The algorithm cannot finalize days still on the stack until the stream ends, because a warmer day may still arrive later. The amortized cost per incoming temperature is still O(1) because each day is pushed once and popped once, although one particular arrival may pop many older days.

What if the temperatures are circular?

If days wrap around, each index can look through at most the next n - 1 days. A common solution is to simulate two passes over the array using indices modulo n. Process from right to left over 2n positions, keeping a decreasing stack of candidate future indices. For the first pass positions, write answers only for original indices.

The stack must discard candidates that are more than n - 1 days away so an index cannot use itself after a full loop. The complexity remains O(n) because the simulated array has length 2n, and each simulated position is pushed and popped a bounded number of times.

What if the interviewer asks why not scan from right to left?

A right-to-left monotonic stack is also valid. It stores candidate warmer future days rather than unresolved past days.
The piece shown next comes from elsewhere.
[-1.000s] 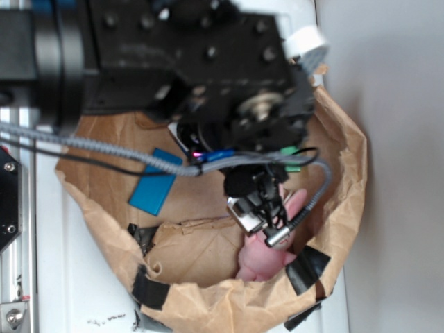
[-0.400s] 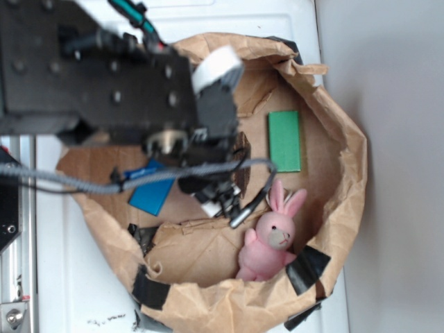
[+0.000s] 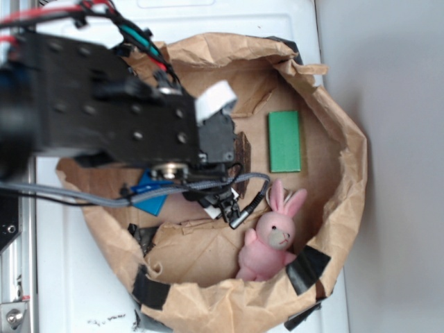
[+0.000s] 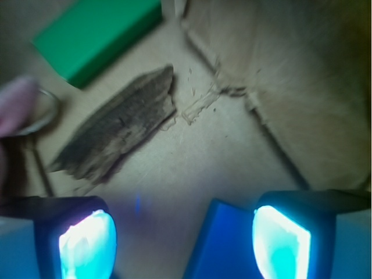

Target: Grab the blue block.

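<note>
- We are viewing a paper bag (image 3: 347, 173) lying open on a white desk (image 3: 62, 277), its floor carrying all the items.
- The gripper (image 4: 185, 241) is hovering with its jaws open, the two fingers (image 4: 87, 241) glowing cyan and spread apart.
- The blue block (image 3: 150, 195) is lying near the bag's left wall, partly under the arm (image 3: 104, 111); in the wrist view its corner (image 4: 224, 244) is sitting between the fingers.
- The green block (image 3: 285, 141), bark piece (image 4: 116, 131) and pink bunny (image 3: 272, 236) are resting apart from it.
</note>
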You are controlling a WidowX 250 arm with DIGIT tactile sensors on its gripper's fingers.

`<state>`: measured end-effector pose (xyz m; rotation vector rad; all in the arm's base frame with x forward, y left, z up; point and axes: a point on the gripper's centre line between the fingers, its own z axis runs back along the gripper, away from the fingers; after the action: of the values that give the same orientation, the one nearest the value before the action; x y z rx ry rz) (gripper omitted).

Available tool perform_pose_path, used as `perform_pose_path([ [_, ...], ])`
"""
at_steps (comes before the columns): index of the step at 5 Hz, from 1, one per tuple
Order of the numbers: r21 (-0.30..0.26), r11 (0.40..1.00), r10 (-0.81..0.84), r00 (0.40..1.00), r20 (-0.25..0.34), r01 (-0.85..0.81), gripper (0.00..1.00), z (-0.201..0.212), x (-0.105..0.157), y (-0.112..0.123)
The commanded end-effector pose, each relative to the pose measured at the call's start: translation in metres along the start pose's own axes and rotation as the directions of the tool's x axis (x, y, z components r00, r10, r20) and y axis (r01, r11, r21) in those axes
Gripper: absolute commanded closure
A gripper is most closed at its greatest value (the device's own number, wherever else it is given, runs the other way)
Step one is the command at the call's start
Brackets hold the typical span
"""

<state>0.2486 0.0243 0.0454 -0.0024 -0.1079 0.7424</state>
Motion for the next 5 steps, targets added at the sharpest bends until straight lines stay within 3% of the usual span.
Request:
perform_pose_path([
  [1, -0.052, 0.997, -0.055, 0.998, 0.006, 0.055, 0.00, -0.035, 0.024, 0.007],
  [2, -0.060, 0.998, -0.024, 1.000, 0.020, 0.025, 1.00, -0.029, 0.022, 0.006],
  [3, -0.060, 0.998, -0.005, 1.000, -0.008, 0.004, 1.00, -0.014, 0.019, 0.001],
  [5, -0.112, 0.993, 0.026, 0.998, -0.053, -0.032, 1.00, 0.054, 0.002, -0.023],
])
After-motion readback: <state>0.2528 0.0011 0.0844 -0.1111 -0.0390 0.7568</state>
For each current day, pop future days that are colder or equal because they can never be the next warmer day for this day or for any earlier colder day. The next stack top, if one exists, is the nearest warmer future day.

Both directions are O(n). The left-to-right version is often easier to explain because the current day directly resolves previous days. The right-to-left version can be more natural when the interviewer frames the problem as “find the next greater element to the right.”